== BRIEF ==
Beginning at the top of the listing, repeat each line exactly until the line with "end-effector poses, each" has been repeated too.

== SOURCE MATERIAL ==
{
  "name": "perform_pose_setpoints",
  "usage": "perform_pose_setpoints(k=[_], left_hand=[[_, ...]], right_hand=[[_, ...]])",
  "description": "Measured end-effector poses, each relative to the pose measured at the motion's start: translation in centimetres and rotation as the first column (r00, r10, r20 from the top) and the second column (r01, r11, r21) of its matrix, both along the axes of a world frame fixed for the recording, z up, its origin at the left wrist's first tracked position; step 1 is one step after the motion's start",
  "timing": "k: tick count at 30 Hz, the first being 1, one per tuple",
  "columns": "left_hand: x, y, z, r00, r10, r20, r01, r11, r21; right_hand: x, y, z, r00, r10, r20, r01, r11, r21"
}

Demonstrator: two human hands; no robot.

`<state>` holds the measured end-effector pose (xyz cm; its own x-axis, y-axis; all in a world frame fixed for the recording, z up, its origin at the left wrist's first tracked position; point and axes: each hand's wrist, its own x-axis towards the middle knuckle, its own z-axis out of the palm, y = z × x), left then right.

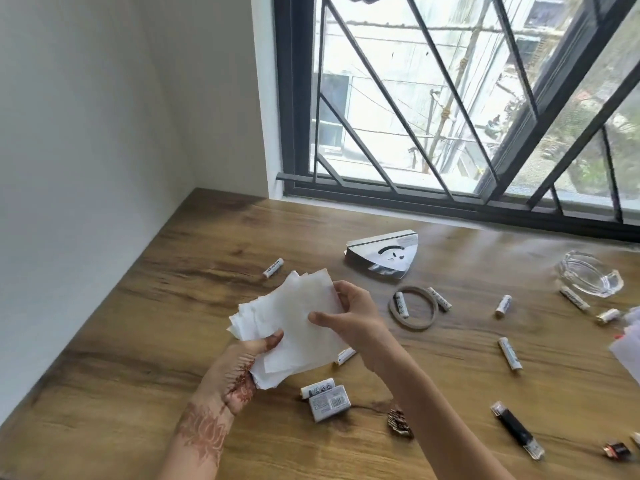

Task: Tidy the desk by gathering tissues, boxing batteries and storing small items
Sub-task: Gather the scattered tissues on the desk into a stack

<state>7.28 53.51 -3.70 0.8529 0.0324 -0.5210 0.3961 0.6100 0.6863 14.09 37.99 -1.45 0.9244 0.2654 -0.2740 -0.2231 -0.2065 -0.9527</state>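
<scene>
A loose stack of white tissues [294, 323] is held above the wooden desk [138, 306]. My left hand [239, 372], marked with henna, grips its lower left corner, thumb on top. My right hand [353, 317] pinches its right edge. A metal triangular tissue holder [384, 254] lies behind. Several white batteries lie scattered: one at the far left [273, 267], one inside a rubber band [401, 304], one half under the tissues [344, 356]. A small battery box [329, 403] sits near the front with a battery [317, 387] beside it.
A glass ashtray [588, 275] stands at the right. A black lighter-like stick [517, 429], a small dark hair clip [400, 422] and a small copper item [614, 449] lie near the front. More white paper [628, 341] shows at the right edge. A barred window runs behind.
</scene>
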Motion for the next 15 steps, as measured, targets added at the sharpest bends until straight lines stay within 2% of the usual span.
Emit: perform_pose_setpoints(k=[5, 8, 11, 13, 15], left_hand=[[1.7, -0.6, -1.0, 0.997, -0.004, -0.083, 0.014, 0.994, 0.112], [2.5, -0.7, -1.6, 0.992, -0.004, -0.122, 0.02, 0.991, 0.131], [3.2, -0.9, -2.0, 0.991, -0.018, -0.132, 0.032, 0.994, 0.107], [3.5, -1.2, -2.0, 0.993, -0.008, -0.117, 0.021, 0.994, 0.108], [3.8, -1.8, -2.0, 0.995, 0.006, -0.104, 0.006, 0.993, 0.115]], right_hand=[[1.8, -2.7, -0.4, 0.992, -0.075, 0.099, 0.082, 0.994, -0.067], [4.8, -5.4, -1.6, 0.947, -0.119, 0.3, 0.186, 0.961, -0.206], [8.2, -8.4, -2.2, 0.894, 0.047, 0.446, 0.204, 0.844, -0.496], [10.8, -10.1, -2.4, 0.862, 0.275, 0.426, 0.121, 0.704, -0.699], [13.2, -11.5, -2.5, 0.814, 0.454, 0.363, 0.04, 0.579, -0.814]])
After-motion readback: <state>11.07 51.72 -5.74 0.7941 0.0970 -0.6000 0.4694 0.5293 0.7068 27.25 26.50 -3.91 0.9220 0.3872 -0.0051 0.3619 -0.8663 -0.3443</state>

== TASK RESPONSE ==
{
  "name": "perform_pose_setpoints",
  "usage": "perform_pose_setpoints(k=[_], left_hand=[[_, ...]], right_hand=[[_, ...]])",
  "description": "Measured end-effector poses, each relative to the pose measured at the motion's start: translation in centimetres and rotation as the first column (r00, r10, r20 from the top) and the second column (r01, r11, r21) of its matrix, both along the axes of a world frame fixed for the recording, z up, its origin at the left wrist's first tracked position; step 1 is one step after the motion's start",

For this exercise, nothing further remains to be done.